In the conversation, Menaker talks about her roots growing up in northern New Jersey, taking in musicals via community productions and Broadway shows, studying performance at Penn State, and trying to break into New York City’s brutally competitive theater circuit.

A move to Colorado in the 20-teens found her studying public heath, acting in productions like Big River, and recording her first album, Animal Behavior. She describes this first experience recording her own songwriting as the moment where her passions completely overlapped, and she chased it further upon coming to Philly in 2017 when she wrote “Stranger,” the earliest of Kyrøs‘ songs.

Menaker tells Drago about the experience crafting that EP, which she basically describes as locking herself in her room for a long time with a Rhodes keyboard and beatmaking software, exploring and seeing what happens. She talks about drawing inspiration from artists like SOHN, and connecting the dots between Amy Winehouse, Billie Holiday, and her roots in musical theater. “That jazzy, classic, soulful singing is what inspired the vocals,” she says.

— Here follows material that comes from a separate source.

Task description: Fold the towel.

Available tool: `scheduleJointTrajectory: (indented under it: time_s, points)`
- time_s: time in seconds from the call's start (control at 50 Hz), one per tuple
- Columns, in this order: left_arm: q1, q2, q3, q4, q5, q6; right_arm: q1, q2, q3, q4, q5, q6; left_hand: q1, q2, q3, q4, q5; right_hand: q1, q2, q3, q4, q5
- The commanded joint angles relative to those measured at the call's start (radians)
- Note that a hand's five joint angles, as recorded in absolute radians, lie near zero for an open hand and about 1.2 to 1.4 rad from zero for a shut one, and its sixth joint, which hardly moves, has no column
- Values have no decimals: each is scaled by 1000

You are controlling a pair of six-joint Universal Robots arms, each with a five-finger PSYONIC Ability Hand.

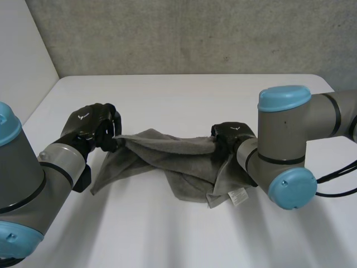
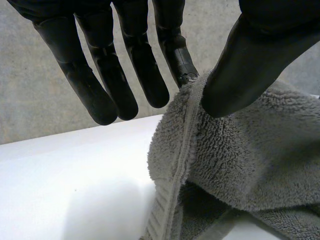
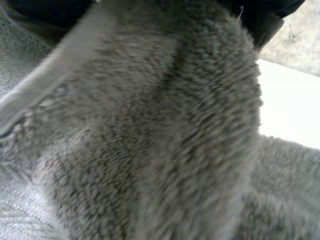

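Observation:
A grey towel hangs stretched between my two hands, its lower folds resting on the white table. My left hand holds the towel's left end. In the left wrist view the thumb and one finger pinch the hemmed edge of the towel, while the other fingers stay straight. My right hand is closed on the towel's right end. In the right wrist view the towel bunches up against the palm and hides its fingers. A white label hangs at the lower right corner.
A grey wall rises behind the table's far edge, and a white panel stands at the left. Bare tabletop lies in front of the towel and beyond it.

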Motion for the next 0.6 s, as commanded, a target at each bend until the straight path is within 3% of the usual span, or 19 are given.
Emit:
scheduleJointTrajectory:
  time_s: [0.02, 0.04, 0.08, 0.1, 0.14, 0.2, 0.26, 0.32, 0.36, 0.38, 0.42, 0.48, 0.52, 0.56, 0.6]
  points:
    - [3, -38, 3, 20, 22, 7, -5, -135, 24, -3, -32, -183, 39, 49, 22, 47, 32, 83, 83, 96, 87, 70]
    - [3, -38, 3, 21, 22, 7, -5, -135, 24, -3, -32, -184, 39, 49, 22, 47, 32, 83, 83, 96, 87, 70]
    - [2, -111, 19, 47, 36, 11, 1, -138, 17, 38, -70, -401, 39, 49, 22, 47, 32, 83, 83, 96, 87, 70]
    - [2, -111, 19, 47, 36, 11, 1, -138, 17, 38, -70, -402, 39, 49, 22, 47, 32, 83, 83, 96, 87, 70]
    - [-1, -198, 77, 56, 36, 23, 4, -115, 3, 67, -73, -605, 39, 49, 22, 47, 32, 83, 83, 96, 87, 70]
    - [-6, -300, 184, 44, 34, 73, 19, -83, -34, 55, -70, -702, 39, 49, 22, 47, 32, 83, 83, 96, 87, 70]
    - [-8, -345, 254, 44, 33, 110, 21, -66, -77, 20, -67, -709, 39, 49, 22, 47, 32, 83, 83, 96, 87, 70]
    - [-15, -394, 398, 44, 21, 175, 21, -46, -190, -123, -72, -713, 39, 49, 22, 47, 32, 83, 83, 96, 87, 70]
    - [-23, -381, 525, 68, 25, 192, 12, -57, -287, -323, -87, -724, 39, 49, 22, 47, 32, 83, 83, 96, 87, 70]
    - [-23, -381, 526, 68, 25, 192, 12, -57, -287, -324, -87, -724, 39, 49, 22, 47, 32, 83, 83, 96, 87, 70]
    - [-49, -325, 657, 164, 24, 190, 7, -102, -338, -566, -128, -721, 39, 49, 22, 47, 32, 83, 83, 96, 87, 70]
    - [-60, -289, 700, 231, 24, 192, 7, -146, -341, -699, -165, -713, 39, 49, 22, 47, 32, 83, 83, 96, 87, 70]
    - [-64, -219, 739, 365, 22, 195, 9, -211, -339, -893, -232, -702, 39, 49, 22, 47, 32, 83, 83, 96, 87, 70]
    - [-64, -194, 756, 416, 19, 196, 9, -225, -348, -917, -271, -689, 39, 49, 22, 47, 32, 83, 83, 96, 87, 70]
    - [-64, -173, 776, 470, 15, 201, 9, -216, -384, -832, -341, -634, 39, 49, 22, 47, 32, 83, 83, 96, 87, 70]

Drago and Menaker also have a very candid talk where both host and interviewee reflect on what it means to keep up with creativity past the age of 30. As Menaker says:

“I feel like your 20s are your time where you’re like ‘I’m gonna live my dreams, I’m gonna travel everywhere, I’m gonna be on Broadway. But then you hit an age where you’re like ‘I get comfort in other things too. I get a comfort in…being around the people I love. And if living my dreams means I don’t get to be around them as much, what does that mean?’

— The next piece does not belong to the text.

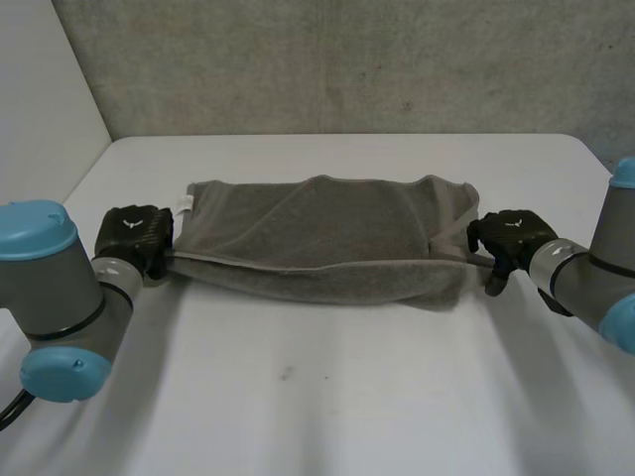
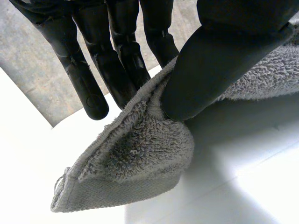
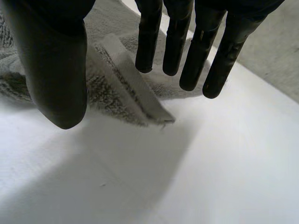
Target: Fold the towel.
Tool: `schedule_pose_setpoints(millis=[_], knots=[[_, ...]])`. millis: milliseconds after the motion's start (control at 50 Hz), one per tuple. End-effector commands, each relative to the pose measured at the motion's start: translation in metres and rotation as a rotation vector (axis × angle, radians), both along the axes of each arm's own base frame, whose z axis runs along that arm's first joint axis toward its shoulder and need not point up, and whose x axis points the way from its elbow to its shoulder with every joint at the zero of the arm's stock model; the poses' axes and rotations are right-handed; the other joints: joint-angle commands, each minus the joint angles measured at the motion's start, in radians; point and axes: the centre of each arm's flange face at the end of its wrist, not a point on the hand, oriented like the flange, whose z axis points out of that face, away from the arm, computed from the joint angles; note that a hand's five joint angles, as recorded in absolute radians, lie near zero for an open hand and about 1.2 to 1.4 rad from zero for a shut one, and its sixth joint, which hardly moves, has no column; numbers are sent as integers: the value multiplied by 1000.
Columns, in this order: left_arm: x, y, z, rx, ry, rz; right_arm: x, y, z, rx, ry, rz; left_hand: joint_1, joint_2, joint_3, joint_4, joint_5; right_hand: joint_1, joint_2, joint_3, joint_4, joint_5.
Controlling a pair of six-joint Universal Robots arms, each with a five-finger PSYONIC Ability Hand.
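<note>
Two hands flank the grey towel [image 1: 327, 238], which lies across the white bench [image 1: 317, 397] doubled over lengthwise, the top layer sitting a little unevenly. At its left end, the left hand [image 1: 134, 236] pinches the corner, thumb pressed onto the cloth against the fingers [image 2: 121, 70] behind it. At the right end, the right hand [image 1: 508, 238] is spread, thumb and straight fingers [image 3: 149, 42] apart, the hemmed corner lying loose on the bench between them. The first fold looks done. An end-to-end fold seems left.
</note>
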Motion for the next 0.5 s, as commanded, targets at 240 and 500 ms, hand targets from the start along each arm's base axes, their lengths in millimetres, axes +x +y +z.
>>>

“We’re fed these messages of what does it mean to be happy, and successful, and I think it’s so easy to chase that. I don’t know the last time I met new people and they don’t ask ‘What do you do?’ That’s the question you ask strangers. And that says a lot: we think that’s going to tell us what a person is like. Many of us measure our worth by our jobs, and a lot of this record, and being this age — I’m 34 now — what if none of that defines my happiness?”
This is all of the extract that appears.